[THE DATA — start]

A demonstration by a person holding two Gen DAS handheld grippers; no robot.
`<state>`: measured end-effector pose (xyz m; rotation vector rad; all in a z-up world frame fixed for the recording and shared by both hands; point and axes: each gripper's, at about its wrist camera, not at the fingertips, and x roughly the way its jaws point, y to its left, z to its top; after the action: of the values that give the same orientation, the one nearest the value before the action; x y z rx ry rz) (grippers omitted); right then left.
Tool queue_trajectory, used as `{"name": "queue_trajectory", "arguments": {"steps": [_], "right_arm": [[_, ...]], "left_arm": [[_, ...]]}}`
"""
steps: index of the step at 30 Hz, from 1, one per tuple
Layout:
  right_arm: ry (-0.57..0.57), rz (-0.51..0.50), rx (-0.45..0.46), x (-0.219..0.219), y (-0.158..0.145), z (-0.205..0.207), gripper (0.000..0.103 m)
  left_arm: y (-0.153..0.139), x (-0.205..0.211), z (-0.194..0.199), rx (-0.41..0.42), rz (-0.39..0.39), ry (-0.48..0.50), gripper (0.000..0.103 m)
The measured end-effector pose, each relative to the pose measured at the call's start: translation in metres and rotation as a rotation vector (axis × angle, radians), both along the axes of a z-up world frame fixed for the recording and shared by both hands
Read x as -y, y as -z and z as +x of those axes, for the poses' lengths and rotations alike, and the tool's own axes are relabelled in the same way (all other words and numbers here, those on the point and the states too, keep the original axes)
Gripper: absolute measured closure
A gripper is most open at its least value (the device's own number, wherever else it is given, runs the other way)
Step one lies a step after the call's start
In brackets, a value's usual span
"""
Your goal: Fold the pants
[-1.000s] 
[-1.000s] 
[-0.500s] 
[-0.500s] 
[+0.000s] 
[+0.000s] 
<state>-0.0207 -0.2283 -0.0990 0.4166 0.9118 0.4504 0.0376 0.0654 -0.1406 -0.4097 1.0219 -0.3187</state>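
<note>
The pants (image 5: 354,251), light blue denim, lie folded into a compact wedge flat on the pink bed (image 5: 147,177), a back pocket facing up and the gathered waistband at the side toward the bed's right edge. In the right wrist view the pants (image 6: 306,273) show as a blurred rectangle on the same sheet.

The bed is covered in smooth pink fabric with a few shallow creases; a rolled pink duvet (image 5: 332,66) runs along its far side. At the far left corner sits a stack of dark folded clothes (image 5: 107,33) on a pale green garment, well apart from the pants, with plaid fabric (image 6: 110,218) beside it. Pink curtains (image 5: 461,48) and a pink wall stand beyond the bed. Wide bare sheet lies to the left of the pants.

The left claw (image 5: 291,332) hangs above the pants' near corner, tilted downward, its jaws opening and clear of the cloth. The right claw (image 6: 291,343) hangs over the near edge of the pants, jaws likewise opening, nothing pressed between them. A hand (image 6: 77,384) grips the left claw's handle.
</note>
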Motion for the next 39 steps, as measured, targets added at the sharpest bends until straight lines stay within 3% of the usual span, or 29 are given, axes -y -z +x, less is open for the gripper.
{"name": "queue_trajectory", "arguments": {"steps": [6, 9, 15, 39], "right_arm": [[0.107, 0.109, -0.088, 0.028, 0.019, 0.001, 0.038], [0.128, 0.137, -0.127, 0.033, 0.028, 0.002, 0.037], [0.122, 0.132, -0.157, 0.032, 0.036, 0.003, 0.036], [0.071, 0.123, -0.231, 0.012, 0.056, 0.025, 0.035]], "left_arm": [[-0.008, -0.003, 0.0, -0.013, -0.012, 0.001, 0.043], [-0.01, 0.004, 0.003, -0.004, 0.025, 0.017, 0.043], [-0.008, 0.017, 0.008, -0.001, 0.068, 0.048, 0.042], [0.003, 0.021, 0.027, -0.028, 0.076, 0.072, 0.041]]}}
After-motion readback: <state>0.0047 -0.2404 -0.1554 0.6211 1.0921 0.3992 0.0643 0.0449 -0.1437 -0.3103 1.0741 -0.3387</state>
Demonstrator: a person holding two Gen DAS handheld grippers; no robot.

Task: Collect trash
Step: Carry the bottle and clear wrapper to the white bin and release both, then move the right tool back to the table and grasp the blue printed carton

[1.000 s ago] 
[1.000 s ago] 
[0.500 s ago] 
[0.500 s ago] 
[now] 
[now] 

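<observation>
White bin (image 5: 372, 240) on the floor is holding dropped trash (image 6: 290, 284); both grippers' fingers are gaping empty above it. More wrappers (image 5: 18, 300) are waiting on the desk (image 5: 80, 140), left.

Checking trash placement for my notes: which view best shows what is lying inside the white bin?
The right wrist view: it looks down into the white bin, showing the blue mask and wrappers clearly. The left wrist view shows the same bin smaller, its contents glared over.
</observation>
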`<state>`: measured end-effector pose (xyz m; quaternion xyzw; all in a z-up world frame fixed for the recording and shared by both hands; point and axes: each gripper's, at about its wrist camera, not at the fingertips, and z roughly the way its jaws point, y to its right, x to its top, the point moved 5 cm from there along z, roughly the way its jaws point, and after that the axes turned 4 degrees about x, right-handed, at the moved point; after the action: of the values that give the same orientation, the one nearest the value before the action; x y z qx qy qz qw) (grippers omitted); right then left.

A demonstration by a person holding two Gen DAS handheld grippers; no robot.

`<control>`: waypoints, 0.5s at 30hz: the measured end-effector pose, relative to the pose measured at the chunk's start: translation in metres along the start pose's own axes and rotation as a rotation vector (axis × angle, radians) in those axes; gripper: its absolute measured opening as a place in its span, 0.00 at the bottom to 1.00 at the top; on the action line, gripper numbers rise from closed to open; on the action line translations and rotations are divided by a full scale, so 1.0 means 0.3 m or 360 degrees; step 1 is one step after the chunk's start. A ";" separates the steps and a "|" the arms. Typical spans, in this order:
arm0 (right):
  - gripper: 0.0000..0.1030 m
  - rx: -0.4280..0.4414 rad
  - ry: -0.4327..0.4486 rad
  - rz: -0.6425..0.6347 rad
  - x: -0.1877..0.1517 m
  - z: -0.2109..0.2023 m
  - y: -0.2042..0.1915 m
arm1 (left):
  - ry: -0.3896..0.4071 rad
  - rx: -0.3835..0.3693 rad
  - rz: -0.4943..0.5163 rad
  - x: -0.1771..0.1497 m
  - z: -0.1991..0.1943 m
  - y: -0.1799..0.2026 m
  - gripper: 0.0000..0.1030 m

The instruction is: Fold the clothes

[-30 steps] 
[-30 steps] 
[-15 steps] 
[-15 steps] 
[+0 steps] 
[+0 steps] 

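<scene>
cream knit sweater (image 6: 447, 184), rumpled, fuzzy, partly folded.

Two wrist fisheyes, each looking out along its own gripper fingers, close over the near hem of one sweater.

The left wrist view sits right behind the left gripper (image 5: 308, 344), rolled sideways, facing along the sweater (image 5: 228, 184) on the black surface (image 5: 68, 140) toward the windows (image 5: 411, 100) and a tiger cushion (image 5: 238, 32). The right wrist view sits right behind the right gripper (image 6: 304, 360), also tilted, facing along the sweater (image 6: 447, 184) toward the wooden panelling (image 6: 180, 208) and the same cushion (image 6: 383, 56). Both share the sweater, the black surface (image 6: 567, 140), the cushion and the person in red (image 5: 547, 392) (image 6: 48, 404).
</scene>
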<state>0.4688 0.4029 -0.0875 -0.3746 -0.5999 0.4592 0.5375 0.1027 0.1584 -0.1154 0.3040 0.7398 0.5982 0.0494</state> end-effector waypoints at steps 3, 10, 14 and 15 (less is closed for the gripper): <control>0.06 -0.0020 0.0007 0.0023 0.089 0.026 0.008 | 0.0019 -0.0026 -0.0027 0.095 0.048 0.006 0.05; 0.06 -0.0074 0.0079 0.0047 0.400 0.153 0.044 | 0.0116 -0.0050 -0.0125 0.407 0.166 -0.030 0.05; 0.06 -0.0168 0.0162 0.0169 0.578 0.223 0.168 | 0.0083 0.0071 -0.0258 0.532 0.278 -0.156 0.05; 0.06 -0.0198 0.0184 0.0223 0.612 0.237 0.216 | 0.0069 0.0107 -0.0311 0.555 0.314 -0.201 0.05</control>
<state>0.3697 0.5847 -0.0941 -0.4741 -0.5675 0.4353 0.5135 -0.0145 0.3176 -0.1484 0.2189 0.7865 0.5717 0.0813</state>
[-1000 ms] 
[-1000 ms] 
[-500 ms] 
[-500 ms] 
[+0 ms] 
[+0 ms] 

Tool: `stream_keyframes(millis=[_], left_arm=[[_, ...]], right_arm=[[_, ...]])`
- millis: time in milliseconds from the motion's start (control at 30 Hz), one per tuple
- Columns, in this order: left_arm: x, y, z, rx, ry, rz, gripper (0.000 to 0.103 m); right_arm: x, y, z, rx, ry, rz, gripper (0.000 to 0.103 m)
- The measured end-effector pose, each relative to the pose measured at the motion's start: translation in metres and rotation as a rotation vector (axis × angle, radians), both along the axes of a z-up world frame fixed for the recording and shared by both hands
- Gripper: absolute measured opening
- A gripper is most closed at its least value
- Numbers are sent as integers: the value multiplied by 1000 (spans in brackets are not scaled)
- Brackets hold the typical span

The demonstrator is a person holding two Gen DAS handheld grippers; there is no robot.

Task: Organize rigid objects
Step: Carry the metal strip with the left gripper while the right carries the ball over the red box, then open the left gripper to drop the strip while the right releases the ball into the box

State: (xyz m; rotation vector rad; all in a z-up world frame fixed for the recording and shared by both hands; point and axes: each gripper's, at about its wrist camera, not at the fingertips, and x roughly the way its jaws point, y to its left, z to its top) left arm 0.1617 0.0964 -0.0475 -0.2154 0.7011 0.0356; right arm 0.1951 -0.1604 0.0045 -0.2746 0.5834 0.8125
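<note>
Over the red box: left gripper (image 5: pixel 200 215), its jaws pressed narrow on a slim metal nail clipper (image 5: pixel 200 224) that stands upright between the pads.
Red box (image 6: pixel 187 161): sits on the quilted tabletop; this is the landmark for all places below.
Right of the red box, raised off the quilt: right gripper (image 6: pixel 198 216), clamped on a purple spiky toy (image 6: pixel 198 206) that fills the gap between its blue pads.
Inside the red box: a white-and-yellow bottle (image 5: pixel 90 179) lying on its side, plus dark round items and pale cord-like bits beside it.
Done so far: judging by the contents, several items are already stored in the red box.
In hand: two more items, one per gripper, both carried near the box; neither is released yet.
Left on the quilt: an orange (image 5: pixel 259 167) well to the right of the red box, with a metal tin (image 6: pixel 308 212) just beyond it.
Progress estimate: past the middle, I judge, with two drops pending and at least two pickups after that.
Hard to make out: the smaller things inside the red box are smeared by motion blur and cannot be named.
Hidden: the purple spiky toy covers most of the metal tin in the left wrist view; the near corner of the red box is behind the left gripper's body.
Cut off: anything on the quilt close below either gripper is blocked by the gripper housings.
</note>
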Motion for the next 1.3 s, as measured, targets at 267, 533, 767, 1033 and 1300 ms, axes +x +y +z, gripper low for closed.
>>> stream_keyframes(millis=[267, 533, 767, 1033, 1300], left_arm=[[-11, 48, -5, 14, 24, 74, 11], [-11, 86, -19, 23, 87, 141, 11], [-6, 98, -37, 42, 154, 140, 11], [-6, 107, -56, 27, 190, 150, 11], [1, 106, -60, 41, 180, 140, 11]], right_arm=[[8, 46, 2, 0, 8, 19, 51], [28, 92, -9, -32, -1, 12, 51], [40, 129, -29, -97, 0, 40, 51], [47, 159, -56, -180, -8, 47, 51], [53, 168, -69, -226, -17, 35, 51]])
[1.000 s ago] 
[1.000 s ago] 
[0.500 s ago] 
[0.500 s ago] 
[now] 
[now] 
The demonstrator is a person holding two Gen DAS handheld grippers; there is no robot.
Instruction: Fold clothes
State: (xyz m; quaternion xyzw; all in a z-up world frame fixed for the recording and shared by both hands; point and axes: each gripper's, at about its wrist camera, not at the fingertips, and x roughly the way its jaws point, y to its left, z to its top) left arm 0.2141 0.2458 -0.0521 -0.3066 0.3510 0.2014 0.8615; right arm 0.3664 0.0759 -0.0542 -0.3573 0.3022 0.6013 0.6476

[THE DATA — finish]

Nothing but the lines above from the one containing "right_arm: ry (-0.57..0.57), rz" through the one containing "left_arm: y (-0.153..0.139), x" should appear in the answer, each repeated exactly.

  right_arm: ry (-0.57..0.57), rz (-0.51..0.50), rx (-0.45..0.46), x (-0.219..0.219), y (-0.158..0.145), z (-0.205..0.207), gripper (0.000..0.103 m)
  left_arm: y (-0.153..0.139), x (-0.205..0.211), z (-0.194..0.199), rx (-0.41..0.42), rz (-0.39..0.39), ry (-0.48..0.50), gripper (0.000..0.103 m)

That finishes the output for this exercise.